**Work to complete**
Across the entries below, count the lines that contain the word "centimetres" and reply with that number only.

** Material for this task follows **

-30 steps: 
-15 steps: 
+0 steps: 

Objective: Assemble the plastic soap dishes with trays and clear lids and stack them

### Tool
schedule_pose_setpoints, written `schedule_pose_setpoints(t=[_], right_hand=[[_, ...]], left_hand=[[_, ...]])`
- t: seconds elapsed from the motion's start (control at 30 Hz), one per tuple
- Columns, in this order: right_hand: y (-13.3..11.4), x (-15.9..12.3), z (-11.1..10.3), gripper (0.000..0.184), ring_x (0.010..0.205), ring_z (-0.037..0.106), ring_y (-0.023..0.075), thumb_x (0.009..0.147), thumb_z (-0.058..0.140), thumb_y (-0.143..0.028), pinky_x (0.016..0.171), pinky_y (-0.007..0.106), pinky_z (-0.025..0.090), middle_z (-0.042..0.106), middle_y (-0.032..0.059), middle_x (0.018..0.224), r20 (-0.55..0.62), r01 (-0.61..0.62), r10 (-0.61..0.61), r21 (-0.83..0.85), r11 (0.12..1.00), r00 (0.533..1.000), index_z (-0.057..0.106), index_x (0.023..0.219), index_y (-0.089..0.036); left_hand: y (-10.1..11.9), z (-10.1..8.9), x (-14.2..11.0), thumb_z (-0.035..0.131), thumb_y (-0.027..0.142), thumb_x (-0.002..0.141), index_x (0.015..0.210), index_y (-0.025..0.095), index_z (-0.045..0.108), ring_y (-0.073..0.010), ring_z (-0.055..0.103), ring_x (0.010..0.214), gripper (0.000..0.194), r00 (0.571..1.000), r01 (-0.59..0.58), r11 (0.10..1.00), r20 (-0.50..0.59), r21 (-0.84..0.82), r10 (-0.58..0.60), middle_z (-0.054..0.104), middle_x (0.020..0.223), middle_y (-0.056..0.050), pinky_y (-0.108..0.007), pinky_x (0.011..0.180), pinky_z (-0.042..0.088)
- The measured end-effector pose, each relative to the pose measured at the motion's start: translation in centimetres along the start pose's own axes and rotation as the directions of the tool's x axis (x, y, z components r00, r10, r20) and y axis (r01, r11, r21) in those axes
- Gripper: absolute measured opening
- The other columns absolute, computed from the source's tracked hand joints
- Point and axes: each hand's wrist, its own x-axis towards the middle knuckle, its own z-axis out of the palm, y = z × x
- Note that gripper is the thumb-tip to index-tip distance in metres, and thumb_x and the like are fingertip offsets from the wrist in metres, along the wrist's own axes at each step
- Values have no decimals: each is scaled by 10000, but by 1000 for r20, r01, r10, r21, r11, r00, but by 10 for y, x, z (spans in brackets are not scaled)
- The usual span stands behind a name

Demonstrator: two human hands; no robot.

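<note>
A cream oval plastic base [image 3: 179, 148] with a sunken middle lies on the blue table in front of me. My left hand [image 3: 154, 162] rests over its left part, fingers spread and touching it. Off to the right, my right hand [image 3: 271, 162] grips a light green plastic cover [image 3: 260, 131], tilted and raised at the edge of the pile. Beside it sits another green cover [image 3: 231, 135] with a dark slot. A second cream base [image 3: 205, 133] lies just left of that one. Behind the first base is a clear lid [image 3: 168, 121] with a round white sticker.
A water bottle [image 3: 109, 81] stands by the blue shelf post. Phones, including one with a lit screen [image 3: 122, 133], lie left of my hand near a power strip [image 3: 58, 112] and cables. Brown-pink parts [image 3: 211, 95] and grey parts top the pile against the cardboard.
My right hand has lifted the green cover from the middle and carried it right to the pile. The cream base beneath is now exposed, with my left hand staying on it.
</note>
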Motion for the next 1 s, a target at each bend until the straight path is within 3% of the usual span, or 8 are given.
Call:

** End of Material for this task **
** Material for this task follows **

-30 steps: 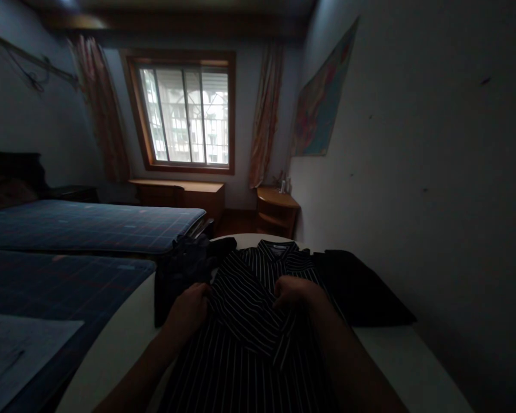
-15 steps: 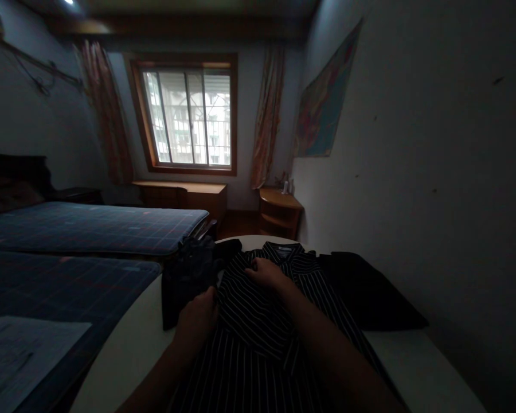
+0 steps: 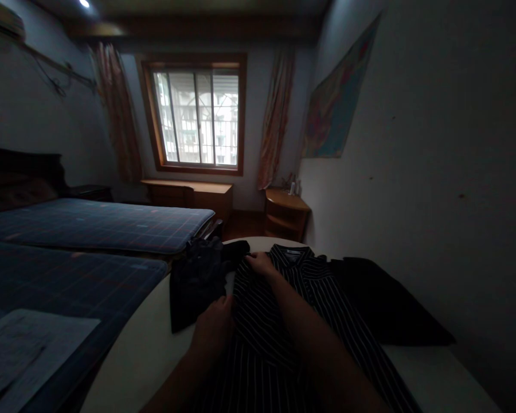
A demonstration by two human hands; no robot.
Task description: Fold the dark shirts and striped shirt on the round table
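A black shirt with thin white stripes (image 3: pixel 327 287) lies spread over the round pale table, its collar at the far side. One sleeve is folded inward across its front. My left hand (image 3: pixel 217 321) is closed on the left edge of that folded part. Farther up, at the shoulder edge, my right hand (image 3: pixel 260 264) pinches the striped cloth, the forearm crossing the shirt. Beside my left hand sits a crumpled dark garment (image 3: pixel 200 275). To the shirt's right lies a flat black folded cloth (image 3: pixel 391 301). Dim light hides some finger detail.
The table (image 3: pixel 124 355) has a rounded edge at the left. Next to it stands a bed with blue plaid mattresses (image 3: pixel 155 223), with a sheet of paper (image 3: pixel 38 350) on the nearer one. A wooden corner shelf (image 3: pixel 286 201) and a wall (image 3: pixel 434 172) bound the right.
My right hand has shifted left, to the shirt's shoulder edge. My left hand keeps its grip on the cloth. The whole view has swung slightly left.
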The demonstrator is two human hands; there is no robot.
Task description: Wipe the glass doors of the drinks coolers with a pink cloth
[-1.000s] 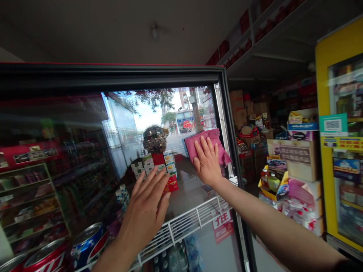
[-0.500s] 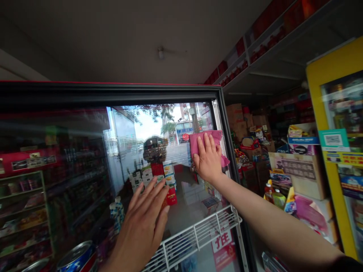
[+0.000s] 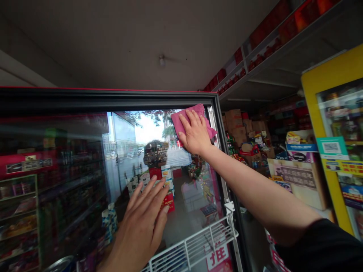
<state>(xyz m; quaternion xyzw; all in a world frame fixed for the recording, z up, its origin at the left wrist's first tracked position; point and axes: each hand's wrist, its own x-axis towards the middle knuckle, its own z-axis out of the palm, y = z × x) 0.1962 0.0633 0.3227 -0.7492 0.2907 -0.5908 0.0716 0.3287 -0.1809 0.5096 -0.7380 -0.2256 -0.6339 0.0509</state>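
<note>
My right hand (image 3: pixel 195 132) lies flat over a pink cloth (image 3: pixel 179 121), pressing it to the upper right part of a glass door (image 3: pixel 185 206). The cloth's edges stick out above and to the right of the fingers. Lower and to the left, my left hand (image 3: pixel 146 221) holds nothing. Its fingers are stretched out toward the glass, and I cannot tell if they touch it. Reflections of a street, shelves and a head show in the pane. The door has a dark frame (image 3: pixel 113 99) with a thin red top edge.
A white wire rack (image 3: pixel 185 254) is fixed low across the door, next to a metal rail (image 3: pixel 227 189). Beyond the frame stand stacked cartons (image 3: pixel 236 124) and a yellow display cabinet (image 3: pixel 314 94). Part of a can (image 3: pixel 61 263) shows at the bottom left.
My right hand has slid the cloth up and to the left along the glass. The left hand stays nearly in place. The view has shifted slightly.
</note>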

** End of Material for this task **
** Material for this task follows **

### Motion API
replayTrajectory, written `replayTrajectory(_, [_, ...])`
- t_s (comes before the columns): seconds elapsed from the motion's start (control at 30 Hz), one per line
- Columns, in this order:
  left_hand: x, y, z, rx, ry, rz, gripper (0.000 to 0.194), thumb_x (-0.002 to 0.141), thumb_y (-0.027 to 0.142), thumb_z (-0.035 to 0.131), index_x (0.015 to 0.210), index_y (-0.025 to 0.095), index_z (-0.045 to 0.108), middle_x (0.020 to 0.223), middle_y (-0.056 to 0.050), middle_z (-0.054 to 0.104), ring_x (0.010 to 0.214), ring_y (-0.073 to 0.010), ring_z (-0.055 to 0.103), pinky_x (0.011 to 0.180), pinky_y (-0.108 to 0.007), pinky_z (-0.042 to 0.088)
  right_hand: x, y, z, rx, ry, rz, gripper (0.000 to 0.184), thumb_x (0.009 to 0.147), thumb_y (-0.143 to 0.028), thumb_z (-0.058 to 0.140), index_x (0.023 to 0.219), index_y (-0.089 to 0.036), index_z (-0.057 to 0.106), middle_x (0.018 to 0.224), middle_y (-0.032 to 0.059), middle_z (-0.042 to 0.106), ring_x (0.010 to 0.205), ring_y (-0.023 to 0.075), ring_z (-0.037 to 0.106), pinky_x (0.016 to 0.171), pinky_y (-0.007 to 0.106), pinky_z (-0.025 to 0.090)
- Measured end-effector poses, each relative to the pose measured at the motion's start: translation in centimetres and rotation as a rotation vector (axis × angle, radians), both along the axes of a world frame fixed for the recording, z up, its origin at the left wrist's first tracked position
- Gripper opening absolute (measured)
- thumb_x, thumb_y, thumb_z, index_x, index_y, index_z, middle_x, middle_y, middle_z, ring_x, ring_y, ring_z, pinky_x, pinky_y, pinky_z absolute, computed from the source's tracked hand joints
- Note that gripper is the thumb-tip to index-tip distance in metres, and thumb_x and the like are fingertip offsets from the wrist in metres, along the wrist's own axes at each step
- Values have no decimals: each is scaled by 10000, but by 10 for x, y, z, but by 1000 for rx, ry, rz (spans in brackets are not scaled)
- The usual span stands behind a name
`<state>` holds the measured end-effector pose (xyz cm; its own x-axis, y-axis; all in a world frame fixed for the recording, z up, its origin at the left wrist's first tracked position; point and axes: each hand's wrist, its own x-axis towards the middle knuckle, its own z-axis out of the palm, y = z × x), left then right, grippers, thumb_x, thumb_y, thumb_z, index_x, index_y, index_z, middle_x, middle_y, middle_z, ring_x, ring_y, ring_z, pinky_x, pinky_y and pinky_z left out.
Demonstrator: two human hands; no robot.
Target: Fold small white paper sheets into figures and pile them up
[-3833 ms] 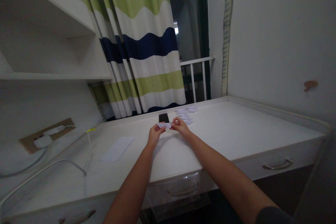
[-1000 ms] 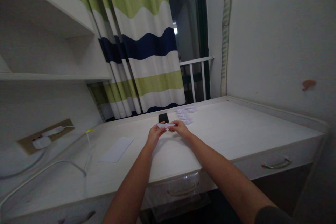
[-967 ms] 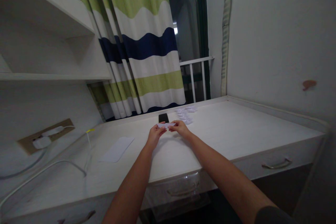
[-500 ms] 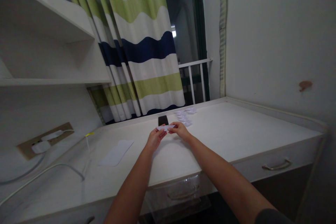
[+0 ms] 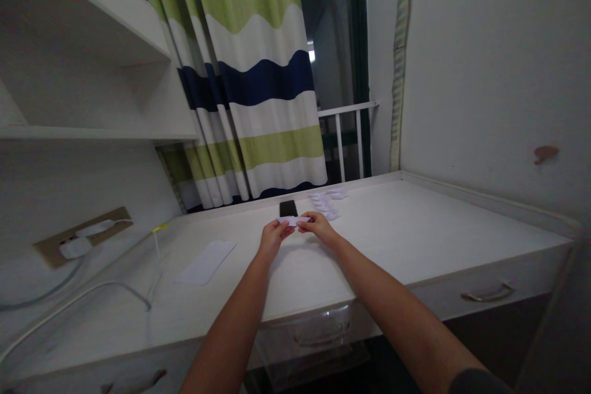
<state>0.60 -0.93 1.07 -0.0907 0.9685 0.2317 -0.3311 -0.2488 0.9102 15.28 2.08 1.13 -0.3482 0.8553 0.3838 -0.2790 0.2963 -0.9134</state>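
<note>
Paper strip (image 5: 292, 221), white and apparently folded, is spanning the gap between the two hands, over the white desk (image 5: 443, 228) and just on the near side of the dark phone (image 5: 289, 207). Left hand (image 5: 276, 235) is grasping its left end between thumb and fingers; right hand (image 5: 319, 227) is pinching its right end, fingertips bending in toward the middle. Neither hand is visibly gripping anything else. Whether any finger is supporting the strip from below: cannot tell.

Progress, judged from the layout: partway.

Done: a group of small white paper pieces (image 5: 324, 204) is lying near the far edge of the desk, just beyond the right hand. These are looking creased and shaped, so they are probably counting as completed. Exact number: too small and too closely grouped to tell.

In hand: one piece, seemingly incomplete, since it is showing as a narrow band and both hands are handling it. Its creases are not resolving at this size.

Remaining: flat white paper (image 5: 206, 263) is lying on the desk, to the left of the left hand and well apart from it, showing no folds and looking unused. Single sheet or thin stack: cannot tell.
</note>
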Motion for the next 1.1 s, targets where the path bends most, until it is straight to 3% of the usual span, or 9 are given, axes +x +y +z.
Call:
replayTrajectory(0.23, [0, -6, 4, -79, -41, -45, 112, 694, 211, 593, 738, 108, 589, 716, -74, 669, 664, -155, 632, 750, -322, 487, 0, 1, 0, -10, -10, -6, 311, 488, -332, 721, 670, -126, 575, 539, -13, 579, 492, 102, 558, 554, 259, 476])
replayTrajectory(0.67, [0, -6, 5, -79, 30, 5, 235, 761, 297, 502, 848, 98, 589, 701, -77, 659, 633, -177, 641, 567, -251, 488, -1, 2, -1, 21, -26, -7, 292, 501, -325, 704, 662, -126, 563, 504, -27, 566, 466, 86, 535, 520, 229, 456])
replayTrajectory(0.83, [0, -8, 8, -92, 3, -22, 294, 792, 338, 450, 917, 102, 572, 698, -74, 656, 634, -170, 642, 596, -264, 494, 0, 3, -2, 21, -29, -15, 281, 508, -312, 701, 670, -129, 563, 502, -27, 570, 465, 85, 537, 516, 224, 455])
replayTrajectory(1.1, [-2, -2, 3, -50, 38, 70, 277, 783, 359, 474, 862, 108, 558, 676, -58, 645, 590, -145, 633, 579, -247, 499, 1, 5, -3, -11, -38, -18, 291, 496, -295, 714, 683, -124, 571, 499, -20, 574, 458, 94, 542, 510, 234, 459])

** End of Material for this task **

**Answer box**
2